I want to enable running few jobs remotely on various Windows Nodes on some random interval. I can use PS remoting to logon to a remote computer and create a task there to run it under some specific user account.
In order for PS Remoting to work, I understand that I don't need to be an admin from the following article however I am unable to understand what is the minimum privilege needed to schedule a task on that remote machine for this script user.
I don't want to use an Admin account as this can be a security risk that I open up on those machines.
Can some one please help me out.
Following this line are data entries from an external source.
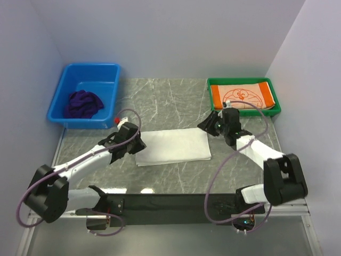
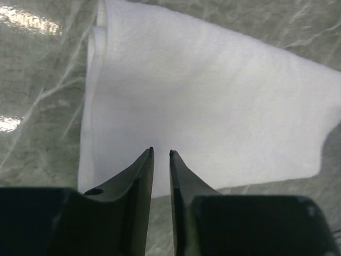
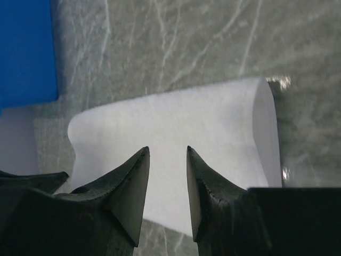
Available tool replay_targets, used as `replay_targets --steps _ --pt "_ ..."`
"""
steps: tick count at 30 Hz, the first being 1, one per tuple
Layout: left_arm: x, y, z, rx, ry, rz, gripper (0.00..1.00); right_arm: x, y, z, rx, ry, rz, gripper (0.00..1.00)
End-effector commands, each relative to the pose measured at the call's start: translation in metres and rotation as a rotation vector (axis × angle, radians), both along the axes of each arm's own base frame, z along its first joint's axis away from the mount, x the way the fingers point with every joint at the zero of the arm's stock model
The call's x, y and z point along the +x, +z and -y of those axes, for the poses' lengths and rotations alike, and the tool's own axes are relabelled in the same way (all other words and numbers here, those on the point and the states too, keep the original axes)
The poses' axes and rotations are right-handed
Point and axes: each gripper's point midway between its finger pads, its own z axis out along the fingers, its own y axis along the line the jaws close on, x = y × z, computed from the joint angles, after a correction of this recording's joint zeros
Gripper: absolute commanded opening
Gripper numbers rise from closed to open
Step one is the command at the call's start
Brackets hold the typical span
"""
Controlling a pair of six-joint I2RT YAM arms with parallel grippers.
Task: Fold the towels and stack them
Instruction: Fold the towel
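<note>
Right now I see the white towel [image 1: 173, 146] lying folded flat in the middle of the marble surface [image 1: 165, 98]. My left pincer [image 2: 160, 153] sits over its left end, tips a narrow gap apart with nothing between them. My right pincer [image 3: 168, 151] hangs by the towel's right end, spread wider and pinching nothing. The orange towel [image 1: 242, 96] lies folded in the green tray [image 1: 241, 80] at far right. The purple towel [image 1: 83, 103] is bunched in the blue bin [image 1: 91, 68] at far left.
</note>
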Motion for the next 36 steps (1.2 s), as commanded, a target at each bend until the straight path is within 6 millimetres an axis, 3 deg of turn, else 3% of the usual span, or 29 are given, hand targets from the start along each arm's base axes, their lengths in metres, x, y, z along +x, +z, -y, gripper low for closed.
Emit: replay_targets --steps 1,2,3,4,7,10,13,19,20,24,26,27,28,30,34,36 --pt "0.006 -0.017 -0.002 0.016 0.012 -0.039 0.23 0.04 0.012 -0.003 0.018 -0.033 0.083 0.41" --pt "0.002 -0.029 -0.006 0.018 0.021 -0.064 0.17 0.046 0.008 -0.003 0.029 -0.048 0.066 0.41" --pt "-0.002 -0.037 -0.008 0.017 0.022 -0.086 0.17 0.049 -0.013 -0.002 0.021 -0.059 0.016 0.41" --pt "-0.012 -0.051 -0.013 0.009 0.027 -0.13 0.15 0.052 -0.02 -0.002 0.026 -0.068 -0.001 0.41" --pt "-0.022 -0.066 -0.021 -0.026 0.044 -0.172 0.13 0.052 -0.06 0.009 0.02 -0.125 -0.105 0.41" --pt "-0.035 -0.084 -0.035 -0.031 0.073 -0.216 0.13 0.048 -0.083 0.027 0.021 -0.193 -0.17 0.41" --pt "-0.044 -0.095 -0.047 -0.039 0.103 -0.254 0.15 0.046 -0.092 0.037 0.009 -0.223 -0.203 0.41" --pt "-0.022 -0.088 -0.068 0.005 0.142 -0.253 0.18 0.051 -0.07 0.038 -0.026 -0.172 -0.146 0.42" --pt "-0.009 -0.077 -0.066 0.003 0.142 -0.223 0.19 0.051 -0.065 0.04 -0.036 -0.172 -0.137 0.42" --pt "0.01 -0.052 -0.062 0.011 0.113 -0.168 0.24 0.042 -0.032 0.043 -0.076 -0.139 -0.068 0.42" --pt "0.017 -0.037 -0.066 0.038 0.118 -0.13 0.29 0.029 -0.029 0.043 -0.092 -0.109 -0.079 0.42" --pt "0.016 -0.034 -0.067 0.043 0.118 -0.123 0.31 0.023 -0.017 0.039 -0.074 -0.082 -0.055 0.42" --pt "0.018 -0.025 -0.068 0.041 0.121 -0.095 0.33 0.012 -0.021 0.034 -0.074 -0.052 -0.071 0.42" --pt "0.015 -0.022 -0.07 0.044 0.123 -0.085 0.36 0.0 -0.008 0.023 -0.053 0.01 -0.032 0.42" --pt "0.006 -0.025 -0.069 0.03 0.105 -0.086 0.36 -0.046 -0.016 -0.01 -0.017 0.172 -0.089 0.42" --pt "0.002 -0.029 -0.066 0.011 0.094 -0.089 0.35 -0.058 -0.02 -0.018 -0.01 0.202 -0.103 0.42"
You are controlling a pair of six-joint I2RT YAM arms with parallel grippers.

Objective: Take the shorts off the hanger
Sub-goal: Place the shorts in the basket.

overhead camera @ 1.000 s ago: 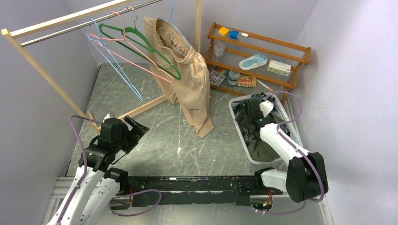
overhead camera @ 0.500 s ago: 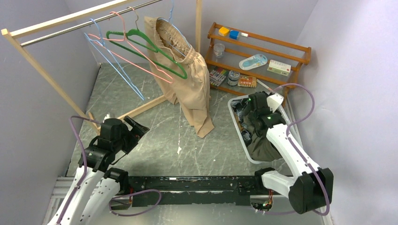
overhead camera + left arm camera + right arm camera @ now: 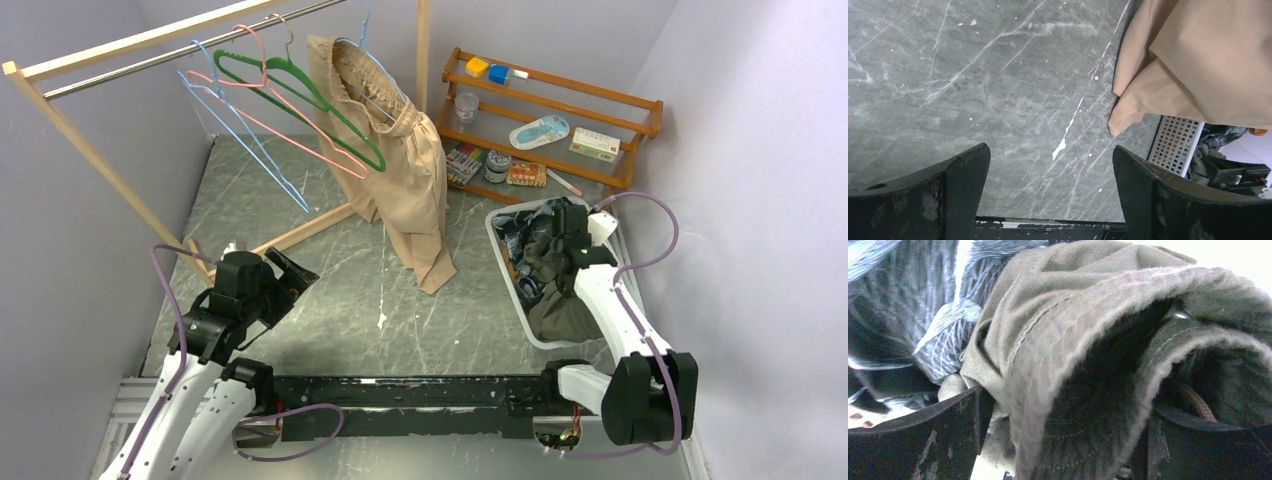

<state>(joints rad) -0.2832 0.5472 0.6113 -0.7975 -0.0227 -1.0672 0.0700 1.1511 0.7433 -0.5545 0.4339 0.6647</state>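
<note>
Down to one pair on the rack, by the look of it: beige shorts (image 3: 405, 180), hung by the waistband on a hanger (image 3: 364, 30) at the right end of the rail (image 3: 150, 62), legs trailing onto the table (image 3: 300, 210). Over in the basket (image 3: 497, 228), olive shorts (image 3: 1073, 340) heaped beside navy shorts (image 3: 923, 300).

Right gripper (image 3: 1066, 405) low over that heap, jaws spread wide either side of an olive fold, nothing pinched. Reads as a drop-off just about complete. Best to lift straight up here, so no fold rides along on a finger, and to clear the rim before swinging left.

Left gripper (image 3: 1049, 150) wide open too, empty, hovering above bare table with a beige hem in its sight.

For the beige pair: better to take the waistband near one shoulder of the hanger and slide it off sideways than to tug downward, which probably just swings the hanger along the rail.

Tight on the right: shelf (image 3: 600, 100) close behind the basket, wall alongside. Tight at the rack as well, with the wooden post (image 3: 423, 50) just beside the shorts and bare hangers (image 3: 290, 70) on the other flank. Plenty of open table between arms and rack, so approach from the front.
</note>
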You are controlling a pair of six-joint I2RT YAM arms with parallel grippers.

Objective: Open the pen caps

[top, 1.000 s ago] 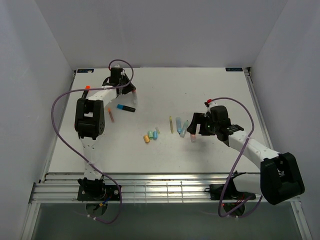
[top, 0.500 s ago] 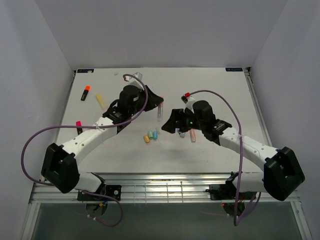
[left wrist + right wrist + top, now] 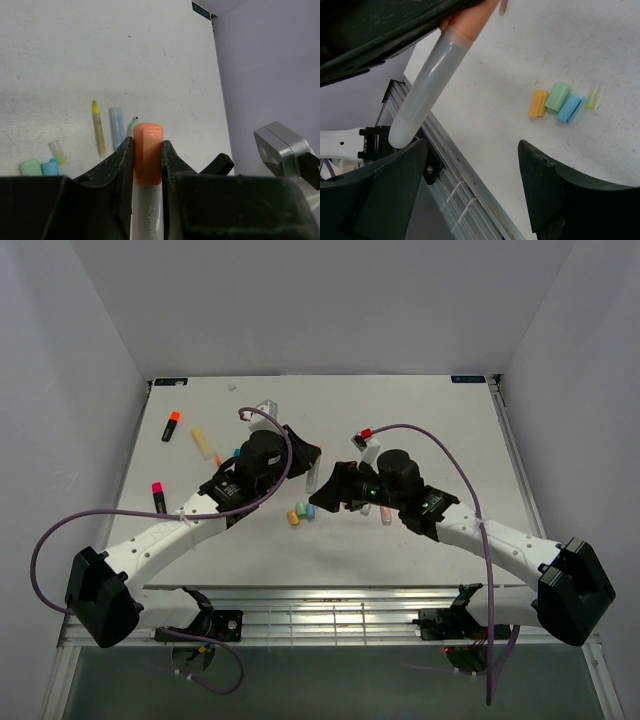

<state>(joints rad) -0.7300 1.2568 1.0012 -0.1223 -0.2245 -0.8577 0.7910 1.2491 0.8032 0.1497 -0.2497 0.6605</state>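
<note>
Orange plastic shows between the fingers of the left hand (image 3: 147, 152), which is clenched on the orange cap (image 3: 148, 136) of a grey pen (image 3: 422, 95) held above the tabletop (image 3: 580, 40). The right hand (image 3: 472, 150) is released, its fingers spread wide, with the pen's free end just beside one of them. Four loose caps (image 3: 557, 96), orange, green, blue and pale yellow, lie close together on the tabletop below.

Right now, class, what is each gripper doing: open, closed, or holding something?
Left gripper: closed on the orange-capped pen.
Right gripper: open, holding nothing.
</note>
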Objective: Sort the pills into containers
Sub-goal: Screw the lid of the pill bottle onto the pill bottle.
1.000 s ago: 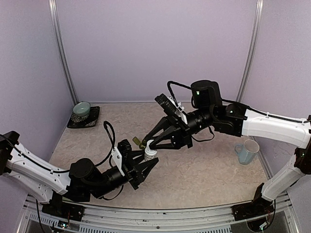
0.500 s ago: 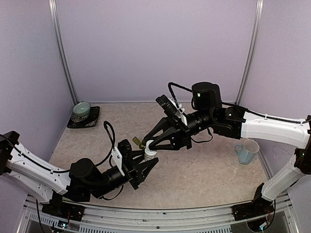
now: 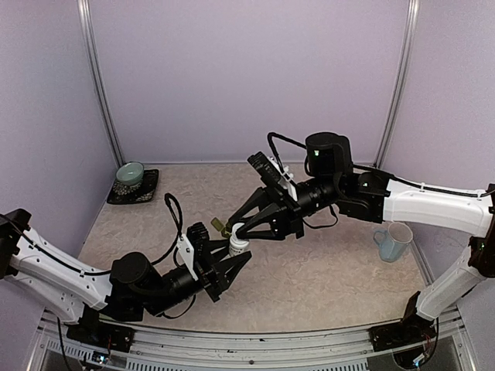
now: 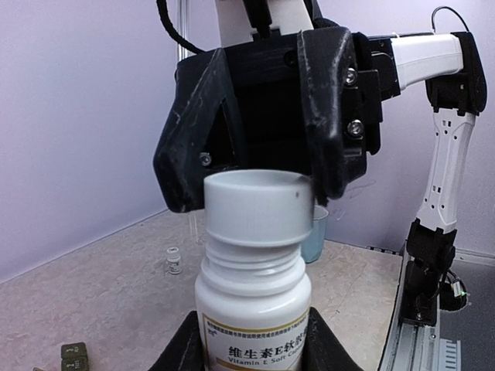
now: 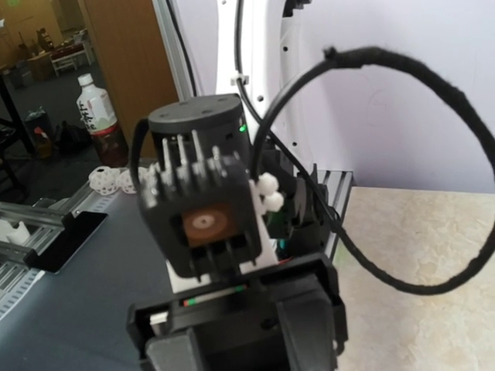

I am using a C# application to initiate the remote powershell connection to that computer as below.
private void StartCollection(string triggerId, ActivationData parameters)
{
string scriptUserName = parameters.Params["PSUser"];
string scriptUserPassword = parameters.Params["PSUserPassword"];
string remotecomputerName = parameters.Params["ComputerName"];
string scheme = parameters.Params["PSScheme"];
string port = parameters.Params["PSPort"];
var agentFile = Path.Combine(parameters.AssemblyPath, parameters.FileName);
List<string> allParams = new List<string>();
allParams.Add(String.Format("-trigger {0} -collector {1} ", triggerId, parameters.CollectorId));
allParams.Add(String.Format("-monitored_by {0} -monitored_at {1}", parameters.Monitoring.Name, parameters.Monitoring.InterfacePoint));
foreach (var param in parameters.Params)
{
if (!ConfigurationKeys.Contains(param.Key))
{
allParams.Add(string.Format("-{0} {1}", param.Key, param.Value));
}
}
var cmdLineParams = string.Join(" ", allParams.ToArray());
// Cred to execute PS on the remote computer.
SecureString securePassword = scriptUserPassword.ToSecureString();
PSCredential scriptCred = new PSCredential(scriptUserName, securePassword);
var remoteUriStr = String.Format("{0}://{1}:{2}/wsman", scheme, remotecomputerName, port);
var remoteComputer = new Uri(remoteUriStr);
var connection = String.IsNullOrEmpty(scriptUserName) ? new WSManConnectionInfo(remoteComputer) : new WSManConnectionInfo(remoteComputer, null, scriptCred);
//connection.AuthenticationMechanism = AuthenticationMechanism.Credssp;
var runspace = RunspaceFactory.CreateRunspace(connection);
runspace.Open();
using (var powershell = PowerShell.Create())
{
powershell.Runspace = runspace;
//Cred to run the agent under: Job credential.
SecureString jobPass = parameters.UserCred.Item2.ToSecureString();
string jonUser = parameters.UserCred.Item1;
PSCredential jobCred = new PSCredential(jonUser, jobPass);
var scriptfile = Path.Combine(AppDomain.CurrentDomain.BaseDirectory, "Start-Program.ps1");
Command command = new Command(scriptfile);
command.Parameters.Add("ComputerName", remotecomputerName);
command.Parameters.Add("StartTime", "22:50");
command.Parameters.Add("Program", agentFile);
command.Parameters.Add("Parameters", cmdLineParams);
command.Parameters.Add("TaskCredential", jobCred);
powershell.Commands.AddCommand(command);
var results = powershell.Invoke();
runspace.Close();
Console.WriteLine("Outputing the PS1 Result: {0}: " ,parameters.CollectorId);
foreach (var obj in results.Where(o => o != null))
{
Console.WriteLine("\t" + obj);
}
if (powershell.Streams.Error.Count > 0)
{
var errors = from err in powershell.Streams.Error select err.ErrorDetails.Message;
throw new Exception(String.Join(Environment.NewLine, errors.ToArray()));
}
}
}
Once you set the PS Remoting permissions, the simple way to give them Task Scheduling access would be to make your remote users a member of the local "Backup Operators" group on the target server. This would give them the necessary permissions to schedule and manage tasks on the server but would also give them indirect read access to files on that server.
If that's still too much access, then I've seen references to granting control of the C:\Windows\Tasks folder on the target server through ACLs but I've never tried that myself.